Carbohydrate Classifications

# Carbons Category Name Relevant examples

3 Triose Glyceraldehyde, Dihydroxyacetone

4 Tetrose Erythrose

5 Pentose Ribose, Ribulose, Xylulose

6 Hexose Glucose, Galactose, Mannose, Fructose

7 Heptose Sedoheptulose

9 Nonose Neuraminic acid, also called sialic acid

The aldehyde and ketone moieties of the carbohydrates with five and six carbons
will spontaneously react with alcohol groups present in neighboring carbons to
produce intramolecular hemiacetals or hemiketals, respectively. This results in the
formation of five- or six-membered rings. Because the five-membered ring structure
resembles the organic molecule furan, derivatives with this structure are termed
furanoses. Those with six-membered rings resemble the organic molecule pyran
and are termed pyranoses

Such structures can be depicted by either Fischer or Haworth style diagrams. The
numbering of the carbons in carbohydrates proceeds from the carbonyl carbon, for
aldoses, or the carbon nearest the carbonyl, for ketoses.
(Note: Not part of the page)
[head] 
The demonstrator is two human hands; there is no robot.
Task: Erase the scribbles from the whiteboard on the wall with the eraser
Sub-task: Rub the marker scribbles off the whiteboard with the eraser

Cyclic Fischer projection of glucose Haworth projection of glucose

Cyclic Fischer Projection of α-D-Glucose

Haworth Projection of α-D-Glucose

The rings can open and re-close, allowing rotation to occur about the carbon
bearing the reactive carbonyl yielding two distinct configurations (α and β) of the
hemiacetals and hemiketals. The carbon about which this rotation occurs is the
anomeric carbon and the two forms are termed anomers. Carbohydrates can
change spontaneously between the α and β configurations: a process known as
mutarotation. When drawn in the Fischer projection, the α configuration places the
hydroxyl attached to the anomeric carbon to the right, towards the ring. When
drawn in the Haworth projection, the α configuration places the hydroxyl downward.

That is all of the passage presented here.